/tSNE-helper

code to help with tsne plotting

Primary LanguagePython

tSNE-helper

Motivation

This project aims to make using Tensorboard's embedding visualization tool, as well as t-SNE plot using scikit learn, a bit more easily for machine learning projects. I personally found that the documentation, especially for Tensorboard's visualzation tool, and had to spend more time actually figuring out how to use the tools, rather than actually using the tool. I hope this project will enable many people to cut some time on visualizing embeddings.

Requirement

These are the versions of main libraries that I used for this project. I believe other versions may work, but Tensorflow and Tensorboard versions should at least be 2.x.x.

tensorflow 2.1.0
tensorboard 2.1.1
scikit-learn 0.22.1
matplotlib 3.1.3
Pillow 7.0.0

How to use

  1. Import the class

    • from EmbeddingHelper import EmbeddingHelper
  2. Create an instance of the class

    • embedding_helper = EmbeddingHelper(encoder=encoder, data_generator=generator, embeddings_dir=embedding_dir)
      • encoder is a model that when predict is called, outputs tensor shape (batch_size, embedding_dim).
      • data_generator is a generator that yields the original data and the corresponding label as a tuple: (x, y).
      • embeddings_dir is the directory where all the files related to the embeddings will be logged.
    • The instantiating of class may take a while, as it generates the embeddings and metadata during the init.
  3. (Optional) Create sprites of the data

    • If the data can be made into sprites, you can also call embedding_helper.create_sprite() to create sprites for Tensorboard.
      • Additionally, if you need to preprocess the data in a custom way, edit _preproces_data() function in the class.
    • If there are no sprites created, the points on Tensorboard will simply be circles.
  4. Project the embeddings onto Tensorboard

    • Call embedding_helper.to_tensorboard() to project all the data onto Tensorboard.
    • To view the embeddings, go to the directory one above the specified <embedding_dir>. Then, use the following bash command. tensorboard --logdir <embedding_dir>
      • Tip: Use Spherize Data before using t-SNE plot on Tensorboard.
    • Additioanlly, you can use Tensorboard to do more than tSNE plots. For example, you can also do PCA visualization.
  5. Create t-SNE plot

    • Call embedding_helper.tsne_plot(labels=label_list, colors=colors, filename='tsne.png', show=False) to create t-SNE plot.
    • labels takes in list of all the unique labels.

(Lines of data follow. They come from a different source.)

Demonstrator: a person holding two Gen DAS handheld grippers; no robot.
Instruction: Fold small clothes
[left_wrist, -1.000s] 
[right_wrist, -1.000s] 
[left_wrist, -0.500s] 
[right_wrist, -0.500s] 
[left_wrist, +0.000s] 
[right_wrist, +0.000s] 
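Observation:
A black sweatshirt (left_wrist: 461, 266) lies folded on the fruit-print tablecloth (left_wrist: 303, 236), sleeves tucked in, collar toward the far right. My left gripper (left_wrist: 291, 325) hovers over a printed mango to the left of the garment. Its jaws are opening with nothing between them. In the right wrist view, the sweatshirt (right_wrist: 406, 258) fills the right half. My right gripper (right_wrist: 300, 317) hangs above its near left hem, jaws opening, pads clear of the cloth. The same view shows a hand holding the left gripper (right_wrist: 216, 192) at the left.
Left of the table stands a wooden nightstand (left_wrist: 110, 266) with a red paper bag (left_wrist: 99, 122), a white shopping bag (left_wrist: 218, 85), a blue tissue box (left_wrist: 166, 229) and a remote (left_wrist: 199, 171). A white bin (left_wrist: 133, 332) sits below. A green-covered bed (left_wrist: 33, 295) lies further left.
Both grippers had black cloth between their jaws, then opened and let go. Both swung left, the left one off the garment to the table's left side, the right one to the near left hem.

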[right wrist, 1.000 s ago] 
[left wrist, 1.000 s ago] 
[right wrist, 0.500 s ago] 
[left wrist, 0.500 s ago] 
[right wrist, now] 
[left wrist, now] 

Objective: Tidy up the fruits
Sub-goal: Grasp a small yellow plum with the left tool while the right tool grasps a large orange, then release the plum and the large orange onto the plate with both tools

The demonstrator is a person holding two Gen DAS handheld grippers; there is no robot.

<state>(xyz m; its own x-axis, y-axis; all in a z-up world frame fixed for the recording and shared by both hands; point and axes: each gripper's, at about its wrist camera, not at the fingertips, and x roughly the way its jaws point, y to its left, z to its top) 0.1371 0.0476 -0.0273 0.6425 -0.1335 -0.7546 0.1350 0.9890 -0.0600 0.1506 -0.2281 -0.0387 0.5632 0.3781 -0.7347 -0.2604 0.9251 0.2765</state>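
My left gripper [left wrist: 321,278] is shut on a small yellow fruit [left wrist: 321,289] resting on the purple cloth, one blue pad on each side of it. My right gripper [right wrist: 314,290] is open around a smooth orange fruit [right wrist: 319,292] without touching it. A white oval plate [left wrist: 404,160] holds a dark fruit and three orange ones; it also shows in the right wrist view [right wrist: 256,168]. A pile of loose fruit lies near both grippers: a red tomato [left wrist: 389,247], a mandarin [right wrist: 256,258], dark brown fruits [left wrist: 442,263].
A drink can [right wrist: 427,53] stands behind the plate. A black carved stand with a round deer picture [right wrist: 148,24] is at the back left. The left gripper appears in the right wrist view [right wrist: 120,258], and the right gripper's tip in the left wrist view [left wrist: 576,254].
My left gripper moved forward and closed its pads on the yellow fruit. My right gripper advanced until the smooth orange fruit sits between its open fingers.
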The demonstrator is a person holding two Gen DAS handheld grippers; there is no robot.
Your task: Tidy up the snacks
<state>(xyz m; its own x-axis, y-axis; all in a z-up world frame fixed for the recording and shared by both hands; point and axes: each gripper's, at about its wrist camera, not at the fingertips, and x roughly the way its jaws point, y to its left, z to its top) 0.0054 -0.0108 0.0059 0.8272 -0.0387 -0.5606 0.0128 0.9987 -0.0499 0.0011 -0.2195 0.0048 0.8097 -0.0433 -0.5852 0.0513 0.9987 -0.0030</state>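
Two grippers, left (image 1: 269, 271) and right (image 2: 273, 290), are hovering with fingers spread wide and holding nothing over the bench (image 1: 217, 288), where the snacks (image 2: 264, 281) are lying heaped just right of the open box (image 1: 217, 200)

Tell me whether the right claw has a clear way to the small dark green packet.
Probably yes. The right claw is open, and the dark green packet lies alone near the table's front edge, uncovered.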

Each element should be a string. For example, fo MNIST, it would be ['0', '1', '2', '3', '4', '5', '6', '7', '8', '9'].
    • colors takes in list of color to be used for each point's label. The length needs to be same as the length of labels.
    • filename is a string that specifies the filename of the plot.
      • The plot will be saved to <embedding_dir>/filename
    • show set to True will call plt.show()
    • The function also takes in exact same arguments as sci-kit learn's tSNE function to allow for customization.

Example Code

main.py shows an example on how this library is used. Simply clone the repository, and call

python main.py

This example use Variational AutoEncoder created for MNIST dataset.

Result

Tensorboard screenshot

Tensorboard

As seen, the points have corresponding sprites as the markers (this can be turned off in Tensorboard).

tSNE plot

tsne